WHAT TO DO — Transcribe the listing word for word, beginning at its first line and ending at the line containing "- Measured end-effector"; omit the pictures.

INFORMATION SHOWN —

————

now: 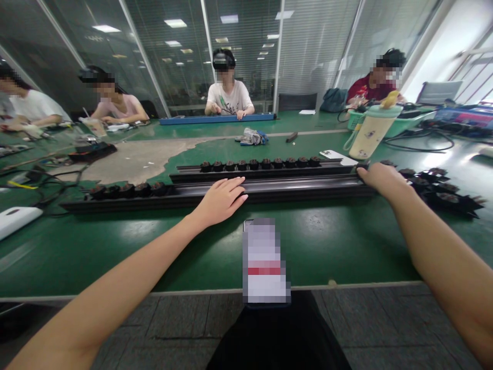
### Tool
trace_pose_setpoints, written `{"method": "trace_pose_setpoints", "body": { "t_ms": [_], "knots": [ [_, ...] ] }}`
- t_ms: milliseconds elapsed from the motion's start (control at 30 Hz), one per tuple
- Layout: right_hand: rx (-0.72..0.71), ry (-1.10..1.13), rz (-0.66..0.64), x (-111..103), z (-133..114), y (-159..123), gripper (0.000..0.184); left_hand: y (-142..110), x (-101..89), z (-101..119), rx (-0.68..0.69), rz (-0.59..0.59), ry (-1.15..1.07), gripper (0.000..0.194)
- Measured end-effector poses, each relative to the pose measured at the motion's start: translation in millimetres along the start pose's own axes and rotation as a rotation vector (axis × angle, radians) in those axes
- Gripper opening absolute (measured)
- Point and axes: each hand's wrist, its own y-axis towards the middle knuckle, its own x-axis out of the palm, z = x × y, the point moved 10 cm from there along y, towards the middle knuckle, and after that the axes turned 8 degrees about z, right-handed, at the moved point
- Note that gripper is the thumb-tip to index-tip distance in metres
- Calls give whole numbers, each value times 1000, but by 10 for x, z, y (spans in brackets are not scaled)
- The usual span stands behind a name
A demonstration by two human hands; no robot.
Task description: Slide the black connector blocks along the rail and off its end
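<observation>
Stretching both arms forward, we had our left hand [220, 199] palm-down on the long black rail [304, 189], fingers slightly spread, pointing right. Our right hand [382, 179] was bent over near the rail's right end; most fingers were hidden, couldn't tell if they pinched anything. Rail lay across the green table [173, 252], phone [265, 252] screen was pixelated, both arms cut off below.

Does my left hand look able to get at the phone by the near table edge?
Likely yes: the left hand lies on the black rail, near the phone, with only green table between them.
</observation>
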Motion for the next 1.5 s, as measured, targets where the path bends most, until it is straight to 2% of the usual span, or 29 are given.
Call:
{"method": "trace_pose_setpoints", "body": {
  "t_ms": [667, 1233, 1500],
  "knots": [
    [70, 14, 28, -101, 35, -51, 63, -1, -10, -6, -13, -7, -18, 45],
    [33, 35, 24, -101, -30, -79, 58, 7, -17, 7, -3, 0, -13, 46],
    [48, 29, 51, -119, 81, -65, 61, 0, -16, 5, 4, 5, -9, 46]
  ]
}}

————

ANSWER FOR THIS EXERCISE —
now: 
### Tool
trace_pose_setpoints, written `{"method": "trace_pose_setpoints", "body": { "t_ms": [_], "knots": [ [_, ...] ] }}`
- t_ms: milliseconds elapsed from the motion's start (control at 30 Hz), one per tuple
- Layout: right_hand: rx (-0.72..0.71), ry (-1.10..1.13), rz (-0.66..0.64), x (-111..103), z (-133..114), y (-159..123), gripper (0.000..0.184); left_hand: y (-142..110), x (-101..89), z (-101..119), rx (-0.68..0.69), rz (-0.59..0.59), ry (-1.15..1.07), gripper (0.000..0.194)
- Measured end-effector poses, each relative to the pose measured at the motion's start: translation in millimetres along the start pose's own axes and rotation as a rotation vector (axis × angle, radians) in those axes

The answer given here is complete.